Please return every line of the records that contains the word "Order".

Segment Start: RECORDS TO USE

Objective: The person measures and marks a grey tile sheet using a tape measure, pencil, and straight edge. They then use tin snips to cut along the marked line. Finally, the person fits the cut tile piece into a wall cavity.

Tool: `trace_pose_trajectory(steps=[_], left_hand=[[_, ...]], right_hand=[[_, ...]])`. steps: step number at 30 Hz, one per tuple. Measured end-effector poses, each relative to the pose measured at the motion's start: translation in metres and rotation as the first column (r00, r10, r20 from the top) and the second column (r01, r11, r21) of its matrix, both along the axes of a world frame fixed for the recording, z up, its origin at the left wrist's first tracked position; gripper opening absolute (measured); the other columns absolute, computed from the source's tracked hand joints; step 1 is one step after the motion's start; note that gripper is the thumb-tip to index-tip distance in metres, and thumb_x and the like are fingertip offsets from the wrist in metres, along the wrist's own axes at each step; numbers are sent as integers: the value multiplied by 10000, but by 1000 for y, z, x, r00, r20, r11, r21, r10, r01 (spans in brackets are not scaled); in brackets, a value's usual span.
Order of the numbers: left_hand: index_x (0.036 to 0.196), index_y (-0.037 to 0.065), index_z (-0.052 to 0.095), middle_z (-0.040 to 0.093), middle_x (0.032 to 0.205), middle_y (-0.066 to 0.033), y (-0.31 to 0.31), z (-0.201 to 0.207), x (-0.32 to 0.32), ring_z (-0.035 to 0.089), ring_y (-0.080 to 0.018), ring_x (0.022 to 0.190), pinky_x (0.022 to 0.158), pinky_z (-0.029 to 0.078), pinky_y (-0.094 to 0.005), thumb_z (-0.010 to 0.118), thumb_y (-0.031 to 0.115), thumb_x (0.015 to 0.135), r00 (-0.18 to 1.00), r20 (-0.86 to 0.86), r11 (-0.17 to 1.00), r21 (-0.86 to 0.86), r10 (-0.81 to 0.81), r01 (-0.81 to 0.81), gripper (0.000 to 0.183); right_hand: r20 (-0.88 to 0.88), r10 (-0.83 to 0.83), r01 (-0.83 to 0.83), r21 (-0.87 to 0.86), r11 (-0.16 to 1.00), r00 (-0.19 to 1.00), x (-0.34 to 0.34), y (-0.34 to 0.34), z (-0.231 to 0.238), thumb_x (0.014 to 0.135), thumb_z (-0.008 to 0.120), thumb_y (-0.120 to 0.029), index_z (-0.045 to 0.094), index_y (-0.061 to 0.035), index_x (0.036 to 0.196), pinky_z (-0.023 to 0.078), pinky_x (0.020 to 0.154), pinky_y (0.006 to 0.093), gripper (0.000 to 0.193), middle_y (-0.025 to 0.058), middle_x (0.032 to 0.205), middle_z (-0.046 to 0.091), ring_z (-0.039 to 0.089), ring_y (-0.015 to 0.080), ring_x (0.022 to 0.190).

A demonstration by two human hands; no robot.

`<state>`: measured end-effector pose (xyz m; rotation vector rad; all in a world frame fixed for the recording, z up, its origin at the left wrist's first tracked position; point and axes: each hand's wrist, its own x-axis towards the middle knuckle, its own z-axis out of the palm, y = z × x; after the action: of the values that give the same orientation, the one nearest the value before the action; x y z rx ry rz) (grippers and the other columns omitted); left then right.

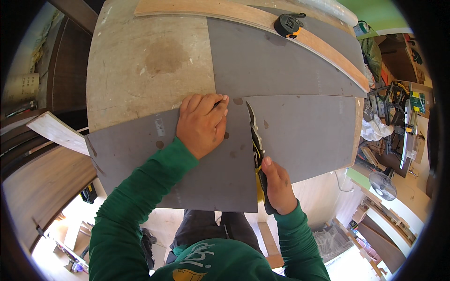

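Note:
Dark grey sheet material [206, 182] lies across the workbench, with a slit running through it from the near edge almost to the far edge. My right hand [280, 185] is closed round black-and-yellow snips [258, 157], whose blades point away from me along the slit. To the slit's left, my left hand [201, 124] presses on the sheet near its far edge. Its fingers are curled together, and a small dark bit shows between them; what it is I cannot make out. Several brown spots mark the sheet around both hands.
Another grey sheet [276, 61] lies beyond, under a long wooden board [328, 54] carrying a black-and-orange tape measure [289, 25]. The bench top [136, 79] is stained wood. A pale plank [61, 133] juts out at left. Tools [398, 107] and a fan [382, 186] are at right.

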<state>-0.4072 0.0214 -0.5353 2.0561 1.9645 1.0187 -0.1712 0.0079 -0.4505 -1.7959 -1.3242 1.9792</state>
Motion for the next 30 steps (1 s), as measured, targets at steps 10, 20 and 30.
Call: trace_pose_trajectory(steps=[10, 20, 30], left_hand=[[1157, 34, 744, 665, 1110, -27, 0, 0, 0, 591, -236, 994, 943, 448, -411, 701, 81, 872, 1000, 5, 1000, 6, -1, 1, 292], [1169, 44, 762, 675, 1108, -40, 0, 1, -2, 596, -258, 989, 901, 463, -400, 730, 64, 860, 1000, 3, 1000, 5, -7, 7, 311], [1164, 48, 765, 682, 1110, -46, 0, 0, -2, 603, -257, 995, 900, 468, -400, 724, 58, 862, 1000, 5, 1000, -2, 1, -1, 305]], right_hand=[[-21, -6, 7, 23, 1000, 1000, -2, -1, -5, 1096, 437, -568, 626, 2, 946, 436, 657, 283, 619, 14, 773, 569, 521, 107, 719], [-5, -28, 28, -17, 999, 1000, -5, 4, -5, 1102, 430, -554, 626, 18, 958, 430, 718, 288, 621, 19, 812, 569, 498, 115, 786], [4, -16, 16, 50, 999, 1000, -8, 2, -7, 1109, 433, -528, 630, 33, 953, 446, 751, 291, 615, 22, 840, 583, 502, 114, 817]])
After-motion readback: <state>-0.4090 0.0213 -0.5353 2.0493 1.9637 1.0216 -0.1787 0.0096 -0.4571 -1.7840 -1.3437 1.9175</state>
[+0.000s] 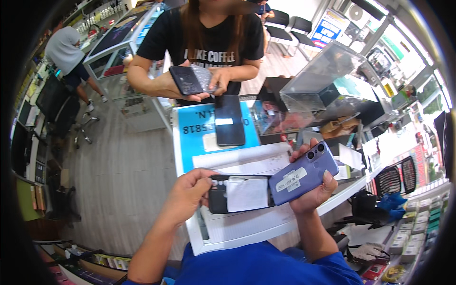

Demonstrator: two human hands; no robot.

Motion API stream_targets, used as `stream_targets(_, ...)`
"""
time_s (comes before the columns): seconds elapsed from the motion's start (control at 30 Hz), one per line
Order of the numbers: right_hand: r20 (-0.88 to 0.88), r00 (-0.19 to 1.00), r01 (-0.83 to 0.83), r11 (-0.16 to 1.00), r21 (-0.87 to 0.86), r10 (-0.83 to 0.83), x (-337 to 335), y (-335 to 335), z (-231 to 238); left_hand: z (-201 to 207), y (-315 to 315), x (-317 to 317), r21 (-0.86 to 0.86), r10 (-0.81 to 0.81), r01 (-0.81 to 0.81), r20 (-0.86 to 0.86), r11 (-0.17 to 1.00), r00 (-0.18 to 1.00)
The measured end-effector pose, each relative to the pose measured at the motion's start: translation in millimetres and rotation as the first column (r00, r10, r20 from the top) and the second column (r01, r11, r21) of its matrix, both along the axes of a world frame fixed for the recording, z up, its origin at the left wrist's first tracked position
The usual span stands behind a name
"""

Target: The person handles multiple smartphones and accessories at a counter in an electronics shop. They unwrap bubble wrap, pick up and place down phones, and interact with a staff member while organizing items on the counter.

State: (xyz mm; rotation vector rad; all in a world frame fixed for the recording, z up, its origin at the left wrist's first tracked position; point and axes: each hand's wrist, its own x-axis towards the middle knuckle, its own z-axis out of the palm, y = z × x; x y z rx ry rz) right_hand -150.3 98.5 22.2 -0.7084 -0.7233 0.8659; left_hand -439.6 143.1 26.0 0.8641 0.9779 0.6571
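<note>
My left hand point(192, 192) pinches the end of a black phone case point(218, 198), which lies inside-up with a folded white paper point(247, 194) in it. In my right hand point(313, 187) is a purple smartphone point(308, 173), back side up, its camera lenses at the far corner and a white handwritten label stuck on it. The phone's lower left edge meets or overlaps the right end of the case; whether they touch I cannot tell. Under both lies an open notebook point(251, 161) with ruled pages.
Past the notebook, a dark phone point(230, 128) lies on a blue sheet point(192, 142) on the white counter point(209, 247). Across it a person in a black shirt holds another dark phone point(185, 80). A clear acrylic box point(323, 71) stands at the right. Another person stands far left.
</note>
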Motion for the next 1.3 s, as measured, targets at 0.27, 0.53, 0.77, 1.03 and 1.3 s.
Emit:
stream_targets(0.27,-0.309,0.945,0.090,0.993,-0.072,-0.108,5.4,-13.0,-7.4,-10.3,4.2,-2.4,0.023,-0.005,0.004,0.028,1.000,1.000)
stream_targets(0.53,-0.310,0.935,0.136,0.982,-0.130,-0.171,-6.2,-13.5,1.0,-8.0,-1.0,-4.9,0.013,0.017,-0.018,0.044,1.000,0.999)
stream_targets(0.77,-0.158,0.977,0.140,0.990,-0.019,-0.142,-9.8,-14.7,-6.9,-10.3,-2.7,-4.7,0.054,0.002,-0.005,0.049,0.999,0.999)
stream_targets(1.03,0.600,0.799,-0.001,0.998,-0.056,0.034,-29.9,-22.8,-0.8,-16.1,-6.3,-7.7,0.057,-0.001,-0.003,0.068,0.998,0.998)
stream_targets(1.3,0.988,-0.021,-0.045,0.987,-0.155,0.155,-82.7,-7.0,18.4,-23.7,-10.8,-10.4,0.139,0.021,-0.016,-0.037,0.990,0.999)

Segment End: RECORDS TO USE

# WRITTEN SOLUTION
Order of the numbers: left_hand: index_x (0.036 to 0.196), index_y (-0.037 to 0.065), index_z (-0.052 to 0.095), middle_z (-0.040 to 0.093), middle_x (0.032 to 0.205), middle_y (-0.066 to 0.033), y (-0.31 to 0.31), z (-0.201 to 0.207), x (-0.32 to 0.32), ring_z (-0.035 to 0.089), ring_y (-0.080 to 0.018), ring_x (0.022 to 0.190), pinky_x (0.022 to 0.158), pinky_z (-0.029 to 0.078), pinky_y (-0.094 to 0.005), thumb_z (-0.010 to 0.118), thumb_y (-0.031 to 0.115), thumb_x (0.015 to 0.135), r00 (-0.18 to 1.00), r20 (-0.86 to 0.86), r11 (-0.17 to 1.00), r21 (-0.86 to 0.86), r10 (-0.81 to 0.81), r01 (-0.81 to 0.81), gripper (0.000 to 0.183); right_hand: r20 (-0.88 to 0.88), r10 (-0.83 to 0.83), r01 (-0.83 to 0.83), r21 (-0.87 to 0.86), r11 (-0.16 to 1.00), r00 (-0.19 to 1.00), x (-0.34 to 0.34), y (-0.34 to 0.34), z (-0.231 to 0.238), thumb_x (0.014 to 0.135), thumb_z (-0.008 to 0.120), thumb_y (-0.120 to 0.029), index_z (-0.045 to 0.094), index_y (-0.061 to 0.035), index_x (0.036 to 0.196), pinky_z (-0.023 to 0.078), pinky_x (0.020 to 0.154), pinky_y (0.006 to 0.093), gripper (0.000 to 0.193), middle_y (-0.025 to 0.058), middle_x (0.032 to 0.205), middle_z (-0.046 to 0.091), ring_z (-0.039 to 0.089), ring_y (-0.015 to 0.080), ring_x (0.022 to 0.190).
Order of the numbers: right_hand: r20 (-0.88 to 0.88), r00 (-0.19 to 1.00), r01 (-0.83 to 0.83), r11 (-0.16 to 1.00), r21 (-0.87 to 0.86), r10 (-0.83 to 0.83), x (-337 to 335), y (-335 to 335), z (-231 to 238); left_hand: z (-201 to 207), y (-315 to 315), x (-317 to 317), r21 (-0.86 to 0.86), r10 (-0.81 to 0.81), r01 (-0.81 to 0.81), r20 (-0.86 to 0.86), r11 (-0.17 to 1.00), r00 (-0.18 to 1.00)

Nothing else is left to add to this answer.